The study found that heart health may affect fracture risk after menopause, with women at a higher risk of cardiovascular disease more likely to experience hip and other major bone fractures.
The association between cardiovascular disease risk and fractures was also stronger in women under 65, compared with women aged 65 and older.
In the study, published in The Lancet Regional Health – Americas, researchers used the American Heart Association’s recently developed PREVENT score to estimate a patient’s 10-year risk of cardiovascular disease. Women in the study were grouped as low, borderline, intermediate or high risk.
The strongest link was seen with hip fractures. Women in the high cardiovascular risk group had a 93 per cent higher risk of hip fracture than women in the low-risk group.
Women in the intermediate-risk group had a 33 per cent higher risk.
Higher cardiovascular risk was also linked to a greater risk of fractures in weakened bones in major areas such as the hip, spine, forearm or shoulder.
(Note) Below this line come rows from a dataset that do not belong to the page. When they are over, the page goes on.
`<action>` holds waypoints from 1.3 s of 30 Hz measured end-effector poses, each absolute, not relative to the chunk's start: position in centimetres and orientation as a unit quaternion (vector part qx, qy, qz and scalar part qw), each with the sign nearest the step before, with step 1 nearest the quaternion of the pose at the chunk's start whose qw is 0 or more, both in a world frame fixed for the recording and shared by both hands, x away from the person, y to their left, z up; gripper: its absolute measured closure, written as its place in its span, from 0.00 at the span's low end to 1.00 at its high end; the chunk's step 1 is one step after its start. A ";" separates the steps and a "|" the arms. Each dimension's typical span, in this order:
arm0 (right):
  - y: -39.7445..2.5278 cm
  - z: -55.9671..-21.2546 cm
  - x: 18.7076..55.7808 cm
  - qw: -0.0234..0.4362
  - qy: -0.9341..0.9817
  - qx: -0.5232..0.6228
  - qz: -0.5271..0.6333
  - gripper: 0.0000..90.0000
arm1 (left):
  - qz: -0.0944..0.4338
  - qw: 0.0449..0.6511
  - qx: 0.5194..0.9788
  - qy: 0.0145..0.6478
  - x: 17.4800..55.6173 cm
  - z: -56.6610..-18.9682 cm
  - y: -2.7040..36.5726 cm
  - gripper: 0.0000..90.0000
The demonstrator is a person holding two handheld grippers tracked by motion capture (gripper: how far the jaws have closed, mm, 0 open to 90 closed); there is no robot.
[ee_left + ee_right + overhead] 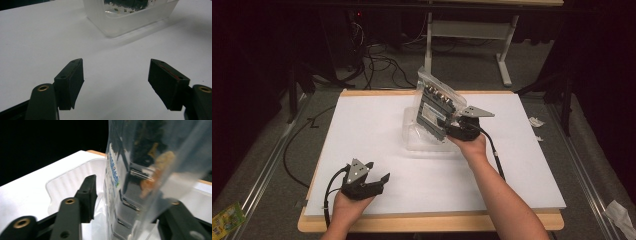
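Note:
A clear plastic bag (434, 107) with a dark grey part and small brass-coloured pieces inside stands tilted over a clear plastic tray (422, 142) at the middle of the white board. My right gripper (453, 125) is shut on the bag's lower right side. In the right gripper view the bag (130, 182) sits between the jaws, the far jaw half hidden behind it, above the tray (67, 182). My left gripper (379, 182) rests open near the front left of the board, holding nothing. The left gripper view has its jaws (116, 75) wide apart, the tray (130, 20) ahead.
The white board (377, 130) lies on a wooden table (427, 222). Cables (377, 65) and a white desk frame (507, 65) are on the floor behind. Paper scraps (536, 121) lie to the right, and a green packet (227, 217) at bottom left.

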State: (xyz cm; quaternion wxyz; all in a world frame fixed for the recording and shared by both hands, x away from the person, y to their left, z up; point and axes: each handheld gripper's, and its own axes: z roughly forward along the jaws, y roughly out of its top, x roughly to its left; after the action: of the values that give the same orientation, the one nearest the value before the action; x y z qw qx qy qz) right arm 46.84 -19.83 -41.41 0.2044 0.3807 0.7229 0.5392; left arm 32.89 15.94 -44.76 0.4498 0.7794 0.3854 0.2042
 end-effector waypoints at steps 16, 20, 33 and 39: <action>-20.0 -40.6 47.2 0.214 0.714 0.412 0.524 0.14 | 0.204 0.454 0.777 0.385 32.8 -44.7 16.1 0.32; -20.1 -40.5 47.1 0.217 0.715 0.414 0.521 0.15 | 0.204 0.454 0.778 0.384 32.8 -44.7 16.0 0.32; -21.0 -40.0 46.1 0.210 0.720 0.410 0.519 0.10 | 0.203 0.455 0.778 0.383 32.8 -44.6 15.9 0.32; -21.9 -39.8 45.1 0.211 0.717 0.410 0.523 0.05 | 0.204 0.454 0.779 0.381 32.8 -44.6 15.9 0.32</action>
State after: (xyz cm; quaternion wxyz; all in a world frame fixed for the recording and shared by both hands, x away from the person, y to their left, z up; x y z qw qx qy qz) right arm 45.07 -21.89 -39.76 0.2110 0.4099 0.7172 0.5225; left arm 32.80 15.89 -44.63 0.4543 0.7789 0.3814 0.2036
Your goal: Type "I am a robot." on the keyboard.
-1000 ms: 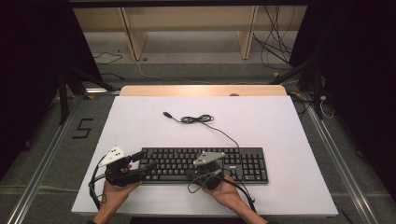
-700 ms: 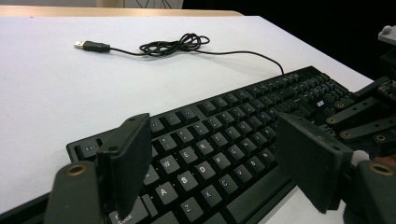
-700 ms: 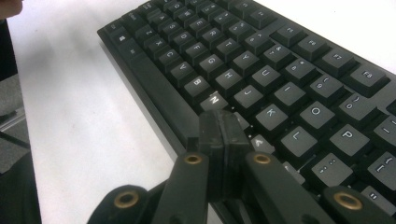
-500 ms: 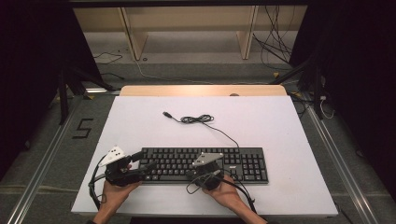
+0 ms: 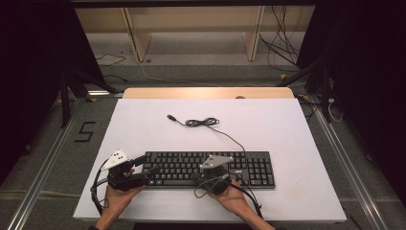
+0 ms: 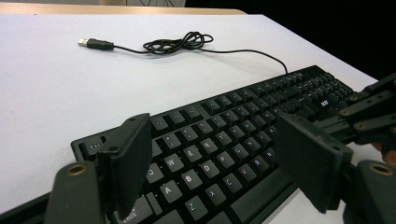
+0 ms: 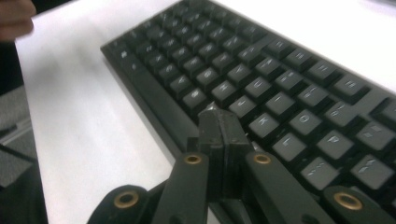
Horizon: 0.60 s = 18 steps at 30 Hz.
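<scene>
1. Black keyboard (image 5: 208, 168) lies along the white table's (image 5: 297, 134) near edge, its cable (image 5: 203, 122) coiled behind.
2. Your left gripper (image 5: 146, 165) is spread over its left end; your right gripper (image 5: 205, 176) is pressed together above the keys.
3. Grey floor (image 5: 52, 143) and wooden shelving (image 5: 191, 28) surround.

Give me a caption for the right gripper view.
Shut right gripper poised over the black keyboard on a white table.

A keyboard (image 5: 210, 167) is laid along the near edge of the counter (image 5: 143, 124). Behind it, near the middle, its coiled cable (image 5: 202, 122) is stretched out. The left gripper (image 5: 146, 165) is held at its left end, the right gripper (image 5: 203, 178) over its near edge
</scene>
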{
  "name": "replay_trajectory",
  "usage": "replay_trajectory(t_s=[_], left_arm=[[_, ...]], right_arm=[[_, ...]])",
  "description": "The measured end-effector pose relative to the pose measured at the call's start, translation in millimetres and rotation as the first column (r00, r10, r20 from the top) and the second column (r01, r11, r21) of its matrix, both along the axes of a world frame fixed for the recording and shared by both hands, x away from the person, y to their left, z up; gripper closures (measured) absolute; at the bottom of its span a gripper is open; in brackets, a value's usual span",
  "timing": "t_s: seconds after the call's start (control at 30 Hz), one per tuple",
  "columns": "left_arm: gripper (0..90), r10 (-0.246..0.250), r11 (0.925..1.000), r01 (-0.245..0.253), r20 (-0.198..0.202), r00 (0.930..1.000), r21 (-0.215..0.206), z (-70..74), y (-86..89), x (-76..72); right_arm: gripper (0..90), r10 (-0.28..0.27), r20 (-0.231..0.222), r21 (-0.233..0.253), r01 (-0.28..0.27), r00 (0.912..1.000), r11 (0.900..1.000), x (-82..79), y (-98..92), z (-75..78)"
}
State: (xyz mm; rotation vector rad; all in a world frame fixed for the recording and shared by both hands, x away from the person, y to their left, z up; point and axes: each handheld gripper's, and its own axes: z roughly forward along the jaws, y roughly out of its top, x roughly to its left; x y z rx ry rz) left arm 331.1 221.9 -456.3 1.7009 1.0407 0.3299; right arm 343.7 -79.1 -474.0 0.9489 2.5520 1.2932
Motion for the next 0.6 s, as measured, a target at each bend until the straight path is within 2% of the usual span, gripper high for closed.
replay_trajectory(t_s=[0.17, 0.6], left_arm=[[27.4, -0.002, 1.0, 0.002, -0.001, 1.0, 0.007, 0.0, -0.6, -0.1], [27.6, -0.003, 0.9999, 0.003, -0.012, 0.9999, 0.013, -0.7, -1.5, 1.2]], right_arm=[[86.6, -0.016, 0.012, 0.048, 0.015, 0.9998, 0.999, 0.3, -8.2, 8.0], [59.3, -0.019, 0.025, 0.098, 0.017, 0.9995, 0.995, -3.3, -24.6, 18.3]])
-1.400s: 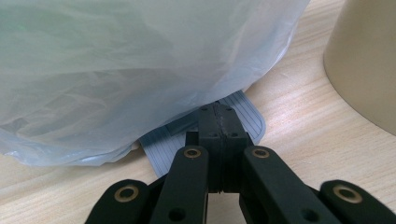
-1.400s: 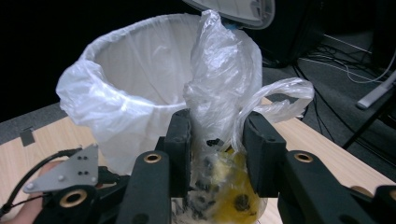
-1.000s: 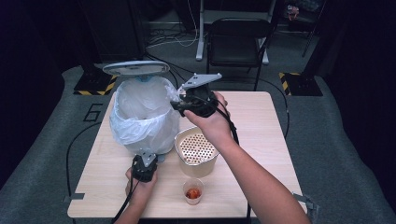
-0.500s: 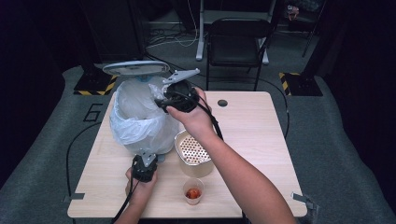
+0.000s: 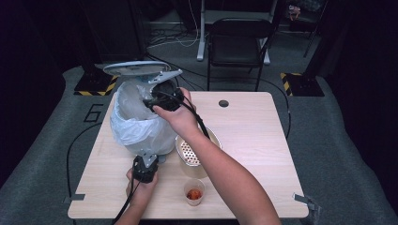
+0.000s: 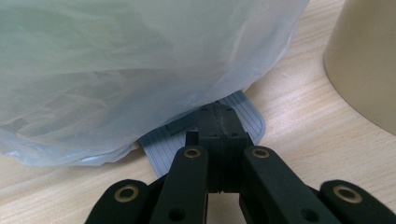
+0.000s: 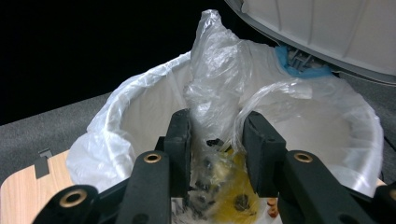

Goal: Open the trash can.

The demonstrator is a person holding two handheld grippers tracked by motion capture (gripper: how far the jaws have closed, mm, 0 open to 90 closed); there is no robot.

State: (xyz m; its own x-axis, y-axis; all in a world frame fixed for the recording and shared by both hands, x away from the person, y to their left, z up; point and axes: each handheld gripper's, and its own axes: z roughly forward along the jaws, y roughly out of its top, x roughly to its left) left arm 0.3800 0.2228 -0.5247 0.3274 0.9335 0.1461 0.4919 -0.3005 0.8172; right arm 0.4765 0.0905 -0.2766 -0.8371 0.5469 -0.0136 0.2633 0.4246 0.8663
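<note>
High view, item one: right gripper, carried leftward from above the table's middle to a position over the mouth of the bin, where a second ago it hung over the far edge of the strainer bowl. Item two: its load, a crumpled clear plastic bag holding yellow and dark scraps, seen in the right gripper view pinched between the two jaws, which stand partly closed on the bag's bunched neck with the bundle hanging below them. Item three: bin, lined with a white liner, standing at the left of the table with its lid raised at the far side; the bag now sits directly above the open liner, not yet inside it. Item four: left gripper, at the near foot of the bin, unmoved, jaws pressed fully together with their tips down on the grey ribbed pedal; by judgement this pressure is what keeps the lid up. Item five: small cup with red contents, near edge of the table, well apart from both grippers. Assessment: the carry appears complete and the disposal is near its end; what remains is to open the right jaws so the bag falls into the liner, then ease off the pedal.
</note>
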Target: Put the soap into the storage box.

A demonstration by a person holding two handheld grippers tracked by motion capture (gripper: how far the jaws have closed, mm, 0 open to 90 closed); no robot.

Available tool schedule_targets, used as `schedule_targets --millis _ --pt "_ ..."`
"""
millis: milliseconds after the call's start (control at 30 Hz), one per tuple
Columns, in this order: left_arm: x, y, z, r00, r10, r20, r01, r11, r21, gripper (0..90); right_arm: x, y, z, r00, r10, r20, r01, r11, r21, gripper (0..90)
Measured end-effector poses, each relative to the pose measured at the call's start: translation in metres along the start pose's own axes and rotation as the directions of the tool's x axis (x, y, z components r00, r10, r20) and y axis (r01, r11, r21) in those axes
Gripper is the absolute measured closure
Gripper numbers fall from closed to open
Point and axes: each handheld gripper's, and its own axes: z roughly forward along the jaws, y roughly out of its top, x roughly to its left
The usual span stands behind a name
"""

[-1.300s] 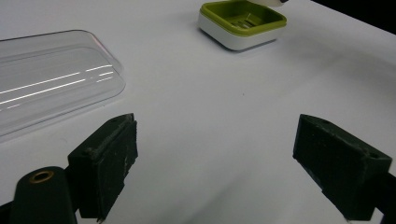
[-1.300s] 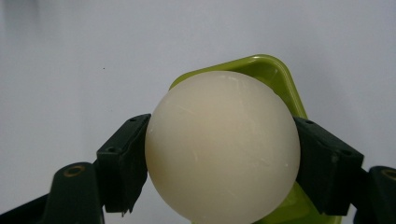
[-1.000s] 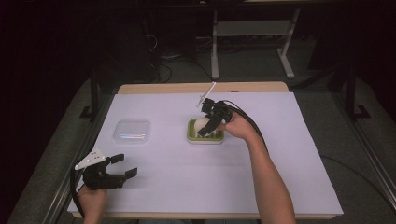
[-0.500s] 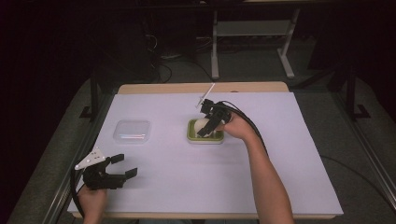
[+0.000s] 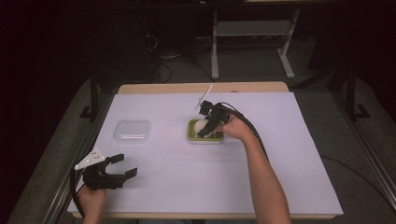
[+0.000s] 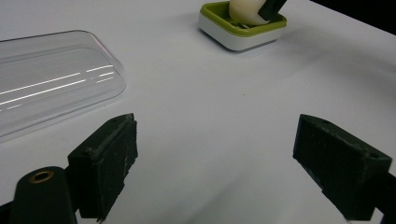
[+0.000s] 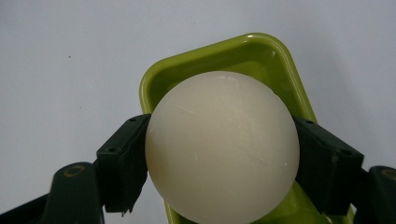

The findings could indicate that the PREVENT score, developed by the AHA in 2024, may be a valuable tool in identifying patients who could benefit from a bone density screening or referral to a bone health specialist.
Given the prevalence of both conditions and the economic burden they impose, reducing risk for both could improve the lives of older adults.
“While previous studies have suggested a link between cardiovascular disease and fracture risk, we were surprised by the magnitude associated with hip fracture risk,” said lead author Rafeka Hossain, a researcher with the Tulane University School of Medicine. “
Both of these conditions are prevalent and costly, and reducing risk for both could improve the lives of older adults.”
The study included data from more than 21,000 women in the Women’s Health Initiative, one of the largest national women’s health studies.
The findings add to growing evidence that heart health and bone health are closely connected.
Researchers say several biological processes may help explain the link, including chronic inflammation, oxidative stress, changes in calcium regulation and reduced blood flow to bone caused by atherosclerosis.
Hormonal changes after menopause, especially declining oestrogen levels, may also raise the risk of both heart disease and bone loss at the same time.
“Many of the same factors that protect your heart, regular physical activity, a balanced diet rich in calcium and vitamin D, not smoking and managing conditions like diabetes and high blood pressure, also help protect your bones,” Hossain said.
“If you’ve been told you have intermediate or high cardiovascular risk, particularly if you are a postmenopausal woman, it may be worthwhile to talk to your doctor about bone health screening, given the many effective treatments available that reduce fracture risk.”
The study found that women in the high-risk group tended to experience fractures sooner than women in the low-risk group.
For hip fractures, the median time to fracture was 15 years in the high-risk group versus nearly 20 years in the low-risk group.
The researchers caution that more work is needed before cardiovascular risk scores are added to standard fracture screening tools.
But they say the findings suggest that women with intermediate or high cardiovascular risk may want to talk with their doctors about bone health, especially after menopause.
“Taking care of your heart and bones should go hand in hand,” Hossain said.